Я не мог ему отказать. Хотя, вполне возможно, в тот миг я даже и забыл, что всех денег у меня в кошельке – эти двести да еще чуть-чуть, что у меня осталось после расчета с видеоинженерами. А весь свой гонорар я отдал тому парню, что начальствовал над бригадой, строившей мне декорации. Он так лихо управлял своими архаровцами, и так он был по-мужски красив со своим жилистым, мускулистым, без следа жирового слоя телом, – я буквально влюбился в него. Нет, ни в каком, конечно, не голубом смысле, как это, чуть что, принято сейчас истолковывать. Я тогда любил всех, кто был вокруг. Я утопал в любви к ним. А к нему, слушая его рассказы, как надоело выбивать чужие долги, проникся еще и сочувствием, мне захотелось помочь человеку, и я сам – он не просил – предложил ему эти деньги.
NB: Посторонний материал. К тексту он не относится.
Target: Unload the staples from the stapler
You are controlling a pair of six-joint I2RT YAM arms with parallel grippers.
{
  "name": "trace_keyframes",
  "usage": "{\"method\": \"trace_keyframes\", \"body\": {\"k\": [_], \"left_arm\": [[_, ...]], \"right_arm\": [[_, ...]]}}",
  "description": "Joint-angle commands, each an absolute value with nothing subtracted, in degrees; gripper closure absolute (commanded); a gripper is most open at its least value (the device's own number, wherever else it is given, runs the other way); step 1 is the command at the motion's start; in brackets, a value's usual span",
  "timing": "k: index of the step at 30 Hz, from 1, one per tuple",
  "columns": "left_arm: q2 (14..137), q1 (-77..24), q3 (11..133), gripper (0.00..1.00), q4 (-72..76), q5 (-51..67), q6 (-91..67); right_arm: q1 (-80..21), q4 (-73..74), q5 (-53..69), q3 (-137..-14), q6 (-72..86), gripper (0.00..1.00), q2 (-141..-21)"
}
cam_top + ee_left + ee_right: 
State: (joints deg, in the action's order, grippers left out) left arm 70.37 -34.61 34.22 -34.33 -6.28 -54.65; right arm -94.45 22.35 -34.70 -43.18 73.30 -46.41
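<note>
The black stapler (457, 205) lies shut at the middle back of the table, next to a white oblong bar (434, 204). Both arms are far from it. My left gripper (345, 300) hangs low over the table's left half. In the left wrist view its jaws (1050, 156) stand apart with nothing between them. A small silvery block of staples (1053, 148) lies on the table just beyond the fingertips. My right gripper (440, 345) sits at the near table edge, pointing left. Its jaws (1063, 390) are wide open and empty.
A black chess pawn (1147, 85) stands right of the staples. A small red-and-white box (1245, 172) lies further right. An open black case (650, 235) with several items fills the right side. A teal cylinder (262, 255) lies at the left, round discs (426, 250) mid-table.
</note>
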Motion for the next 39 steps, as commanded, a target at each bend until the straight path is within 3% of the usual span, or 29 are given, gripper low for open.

Он еще даже отнекивался (хотя и не слишком) – я настоял.

Конечно, теперь, когда прошло столько лет, я понимаю, как глуп и безрассуден был. Но, надо полагать, этот глава рэкетирской кодлы оказался для меня тем же, чем был тот несчастный мальчишка-негритенок с соседней улицы для моей матери, когда она привела его к нам домой и хотела усыновить. И если бы не ему, то я бы отдал эти три с половиной тысячи кому-то другому. Тем более что я отдавал деньги, вовсе не думая, что они ко мне не вернутся. Я-то лично всегда полагал, что возврат долга – святое дело.

– Давай еще раз посмотрим, – предложил Николай, когда Юра получил своих Франклинов, засунул их в кошелек и убрал тот в карман, а мой опустевший кошелек вернулся в карман ко мне.

Все же Николай как оператор тоже был причастен к клипу, и ему хотелось просмаковать сделанную работу.